Tíve’s hermandad is a fictional hermandad in a fictional town. There exists, as far as I know, no morada that was once a filling station. Nonetheless, my fictional version is informed by the work of several scholars of the history of penitentes in northern New Mexico and southern Colorado. I’m particularly grateful to the following books: Marta Weigle’s Brothers of Light, Brothers of Blood: The Penitentes of the Southwest and The Penitentes of the Southwest; Alabados of New Mexico, edited by Thomas J. Steele, S.J.; Ray John de Aragón’s Hermanos de la Luz, Brothers of the Light; and Alice Corbin Henderson’s Brothers of Light: The Penitentes of the Southwest. The text of Amadeo’s entrada is from a translation by Bill Tate, included in Penitente Self-Government: Brotherhoods and Councils, 1797–1947, by Thomas J. Steele, S.J., and Rowena A. Rivera.

Angela Garcia’s The Pastoral Clinic: Addiction and Dispossession along the Rio Grande is a beautifully observed study of the painful effects of the region’s history of violence and dispossession.

For the time and space to work, I am beyond grateful to the following institutions and their staff who welcomed me so warmly: Yaddo, Willapa Bay AiR, the Virginia Center for the Creative Arts, Hedgebrook, Civitella Ranieri, the American Academy in Rome, the James Merrill House, and the Sitka Center for Art and Ecology. I am especially grateful to MacDowell, where I started this novel, and the Hermitage Artist Retreat, where I finished it. For opening their homes to me to write, I am grateful to Diana Lett and Susan Rosenberg (and George the tortoise)。 Thanks also to the Bread Loaf Writers’ Conference and the gems at Grace Paley Palooza.

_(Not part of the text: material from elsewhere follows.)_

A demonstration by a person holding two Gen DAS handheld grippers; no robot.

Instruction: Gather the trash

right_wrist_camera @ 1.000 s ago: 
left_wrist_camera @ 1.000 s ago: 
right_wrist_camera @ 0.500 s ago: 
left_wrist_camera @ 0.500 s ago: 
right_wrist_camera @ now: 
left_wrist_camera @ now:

For the support and faith, thank you to the Rona Jaffe Foundation and the Elizabeth George Foundation.

To my students and colleagues at Princeton University, the University of Michigan, Stanford University, and Warren Wilson: how very lucky I am to work among you.

For guidance over the years, many thanks to Deb Allbery, Michael Byers, Peter Ho Davies, Jane Hamilton, A. M. Homes, Jhumpa Lahiri, Yiyun Li, Maureen N. McLane, Jim Richardson, Tracy K. Smith, Elizabeth Tallent, Susan Wheeler, and Tobias Wolff. I am forever indebted to three dear mentors who have recently passed away: Eavan Boland, Ehud Havaze-let, and John L’Heureux.

Thank you to my beloved readers, who made this book infinitely better. Jennifer duBois, Lara Vapynar, and Sarah Frisch were beyond generous with their critiques. My mother, Barbra Quade, accompanied me on a research trip and gave invaluable feedback on the manuscript. Mary South read this twice and plucked me from despair in those dark, early days of the pandemic. I am eternally grateful to Brittany Perham for the You-Are-Not-Alone chant. And thank you especially to Lydia Conklin, whom I’ve been so lucky to get to write alongside, who reads every word I write, and whose work I am so fortunate to read. I’m grateful for the years.

To the teachers, social workers, activists, nonprofit workers, and community organizers who devote their lives to improving outcomes for vulnerable children, youth, and families: thank you. To those children and youth who fight so hard for their futures and ours: you give me hope.